Penyebab dan Solusi untuk Pelumasan Kering pada Sakelar Pemutus Tegangan Tinggi
Kegagalan pelumasan adalah masalah umum yang menyebabkan penurunan kinerja mekanis dalam pengoperasian dan pemeliharaan peralatan listrik sehari-hari. Fenomena pelumasan kering pada sakelar pemutus tegangan tinggi seringkali bukan kebetulan, melainkan hasil dari gabungan efek lingkungan operasi jangka panjang, penuaan pelumas, dan siklus pemeliharaan yang tidak tepat. Jika tidak segera ditangani, hal ini dapat menyebabkan masalah kecil seperti macetnya mekanisme pengoperasian, atau masalah yang lebih serius seperti kerusakan pada komponen transmisi atau isolator selama pembukaan dan penutupan, yang berpotensi mengancam pengoperasian jaringan listrik yang stabil.
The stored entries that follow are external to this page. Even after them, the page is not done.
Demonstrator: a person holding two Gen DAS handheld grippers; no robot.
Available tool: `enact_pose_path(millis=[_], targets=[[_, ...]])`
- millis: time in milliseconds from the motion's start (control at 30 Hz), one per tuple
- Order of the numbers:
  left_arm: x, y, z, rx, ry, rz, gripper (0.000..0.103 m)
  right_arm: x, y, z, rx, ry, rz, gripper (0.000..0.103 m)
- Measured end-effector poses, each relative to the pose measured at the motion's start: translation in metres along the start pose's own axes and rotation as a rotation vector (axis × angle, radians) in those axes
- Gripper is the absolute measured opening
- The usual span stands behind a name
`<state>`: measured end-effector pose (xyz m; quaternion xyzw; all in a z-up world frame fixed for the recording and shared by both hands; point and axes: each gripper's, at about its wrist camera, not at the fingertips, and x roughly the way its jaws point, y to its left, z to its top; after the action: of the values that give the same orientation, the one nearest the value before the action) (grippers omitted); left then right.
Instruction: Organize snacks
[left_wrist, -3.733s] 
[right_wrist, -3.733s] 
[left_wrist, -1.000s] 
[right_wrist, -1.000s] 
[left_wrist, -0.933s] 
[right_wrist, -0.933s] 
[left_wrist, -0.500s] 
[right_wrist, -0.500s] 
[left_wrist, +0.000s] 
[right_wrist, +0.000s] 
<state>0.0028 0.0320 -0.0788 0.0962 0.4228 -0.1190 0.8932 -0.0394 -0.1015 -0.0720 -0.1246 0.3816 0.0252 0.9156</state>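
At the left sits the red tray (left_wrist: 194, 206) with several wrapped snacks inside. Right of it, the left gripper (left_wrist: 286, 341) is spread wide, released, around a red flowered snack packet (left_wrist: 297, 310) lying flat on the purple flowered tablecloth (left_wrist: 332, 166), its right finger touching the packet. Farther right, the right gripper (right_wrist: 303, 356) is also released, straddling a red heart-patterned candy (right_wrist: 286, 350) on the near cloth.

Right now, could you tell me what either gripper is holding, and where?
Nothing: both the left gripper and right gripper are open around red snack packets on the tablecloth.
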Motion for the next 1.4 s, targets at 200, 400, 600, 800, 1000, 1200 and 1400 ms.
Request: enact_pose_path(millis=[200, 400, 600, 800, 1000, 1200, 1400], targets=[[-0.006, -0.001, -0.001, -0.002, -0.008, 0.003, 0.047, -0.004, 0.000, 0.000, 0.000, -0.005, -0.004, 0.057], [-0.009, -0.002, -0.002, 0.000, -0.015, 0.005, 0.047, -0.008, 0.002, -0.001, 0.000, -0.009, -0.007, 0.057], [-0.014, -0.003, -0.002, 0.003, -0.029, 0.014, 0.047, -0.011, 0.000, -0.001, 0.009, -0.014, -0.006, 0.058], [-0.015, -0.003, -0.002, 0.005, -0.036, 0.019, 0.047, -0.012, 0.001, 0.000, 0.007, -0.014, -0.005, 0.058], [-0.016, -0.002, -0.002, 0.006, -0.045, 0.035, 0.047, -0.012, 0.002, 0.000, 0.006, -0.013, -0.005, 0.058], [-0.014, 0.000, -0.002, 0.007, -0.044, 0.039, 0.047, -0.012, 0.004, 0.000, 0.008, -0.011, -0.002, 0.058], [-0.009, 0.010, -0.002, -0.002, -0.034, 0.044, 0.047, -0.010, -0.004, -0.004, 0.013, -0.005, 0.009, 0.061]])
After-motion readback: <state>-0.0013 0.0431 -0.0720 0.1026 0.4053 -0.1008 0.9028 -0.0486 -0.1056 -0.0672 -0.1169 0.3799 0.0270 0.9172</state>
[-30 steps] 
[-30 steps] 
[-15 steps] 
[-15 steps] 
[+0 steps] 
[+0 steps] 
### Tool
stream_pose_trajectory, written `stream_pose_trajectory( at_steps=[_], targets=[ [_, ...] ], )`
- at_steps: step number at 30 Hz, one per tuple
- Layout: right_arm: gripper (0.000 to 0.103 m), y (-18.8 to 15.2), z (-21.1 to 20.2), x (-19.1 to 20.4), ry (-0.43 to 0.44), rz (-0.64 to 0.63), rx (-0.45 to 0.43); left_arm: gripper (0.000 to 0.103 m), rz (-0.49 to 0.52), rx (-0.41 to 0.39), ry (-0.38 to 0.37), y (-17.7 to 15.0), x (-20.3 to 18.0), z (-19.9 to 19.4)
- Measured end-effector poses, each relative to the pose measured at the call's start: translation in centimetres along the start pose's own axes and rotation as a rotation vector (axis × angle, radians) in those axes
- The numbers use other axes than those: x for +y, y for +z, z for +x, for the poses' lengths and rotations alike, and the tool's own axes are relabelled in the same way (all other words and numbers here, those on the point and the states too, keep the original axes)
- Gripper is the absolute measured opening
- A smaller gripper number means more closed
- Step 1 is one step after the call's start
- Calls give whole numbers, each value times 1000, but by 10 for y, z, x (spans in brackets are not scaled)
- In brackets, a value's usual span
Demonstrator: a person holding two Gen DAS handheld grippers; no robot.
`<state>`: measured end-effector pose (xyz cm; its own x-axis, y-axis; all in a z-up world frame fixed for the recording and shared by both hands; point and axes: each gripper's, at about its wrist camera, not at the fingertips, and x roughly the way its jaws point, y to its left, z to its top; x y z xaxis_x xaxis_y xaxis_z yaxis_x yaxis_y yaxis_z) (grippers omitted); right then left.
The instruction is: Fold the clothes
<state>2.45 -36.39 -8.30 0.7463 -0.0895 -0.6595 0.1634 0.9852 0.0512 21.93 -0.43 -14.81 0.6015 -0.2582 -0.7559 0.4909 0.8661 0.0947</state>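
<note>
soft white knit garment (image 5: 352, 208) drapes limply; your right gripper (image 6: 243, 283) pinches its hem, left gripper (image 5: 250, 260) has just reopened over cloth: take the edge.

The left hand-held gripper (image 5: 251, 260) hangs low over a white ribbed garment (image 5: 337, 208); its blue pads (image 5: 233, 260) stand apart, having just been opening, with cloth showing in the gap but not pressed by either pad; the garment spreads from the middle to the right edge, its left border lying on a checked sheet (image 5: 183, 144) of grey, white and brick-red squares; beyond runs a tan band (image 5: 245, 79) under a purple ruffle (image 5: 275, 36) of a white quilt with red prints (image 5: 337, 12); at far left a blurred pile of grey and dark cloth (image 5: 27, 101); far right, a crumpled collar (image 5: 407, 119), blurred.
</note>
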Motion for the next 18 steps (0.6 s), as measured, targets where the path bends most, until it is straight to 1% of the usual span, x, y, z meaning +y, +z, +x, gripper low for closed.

Penyebab Utama Pelumasan Kering
Penyebab utama pelumasan kering biasanya termasuk dalam kategori berikut:
Penguapan alami atau hilangnya pelumas: Paparan jangka panjang terhadap suhu tinggi, kelembaban tinggi, atau radiasi ultraviolet yang kuat dapat dengan mudah menyebabkan pelumas berbasis gemuk teroksidasi dan memburuk, kehilangan daya rekatnya.
Siklus pemeliharaan yang tertunda: Titik gesekan mekanisme pengoperasian harus secara teratur diisi ulang dengan oli pelumas untuk menjaga kelancaran pengoperasian dan memperpanjang masa pakai. Jika hal ini tidak diikuti, lapisan pelumas akan secara bertahap terkikis.
Intrusi debu dan kontaminan: Debu logam, semprotan garam, atau gas buang industri di lingkungan operasi menempel pada permukaan mekanisme transmisi, mempercepat degradasi material pelumas.
Metode Penanganan dan Pemilihan Pelumas
Jika pelumasan ditemukan kering, ikuti prosedur perawatan saat listrik padam; jangan mencoba menangani situasi saat listrik menyala. Periksa semua batang dan mekanisme transmisi untuk karat, kelonggaran, atau pelepasan. Bersihkan seperlunya dan oleskan molibdenum disulfida. Secara bersamaan, hilangkan karat dan cat ulang alasnya.
Perhatikan area kontak secara khusus: Bersihkan permukaan kontak dari kotoran dan bekas terbakar, dan oleskan petroleum jelly netral atau gemuk silikon konduktif untuk mengurangi oksidasi kontak.
Pemilihan pelumas sama pentingnya. Untuk pin transmisi dan engsel batang penghubung, gemuk litium molibdenum disulfida direkomendasikan, karena ketahanan tekanan dan daya rekatnya lebih unggul daripada gemuk biasa. Untuk permukaan kontak konduktif, gunakan gemuk silikon konduktif yang memberikan pelumasan dan konduktivitas. Setelah menambahkan pelumas, operasikan mekanisme secara manual beberapa kali untuk memverifikasi kelancaran transmisi dan catat perubahan torsi pengoperasian untuk referensi di masa mendatang dalam file peralatan.
Status pengoperasian peralatan Sakelar Pemutus Tegangan Tinggi secara langsung memengaruhi keselamatan operasional gardu induk. Membangun mekanisme perawatan rutin dengan inspeksi pelumasan sebagai inti utamanya jauh lebih berharga dari segi rekayasa daripada perbaikan darurat setelah terjadi kegagalan.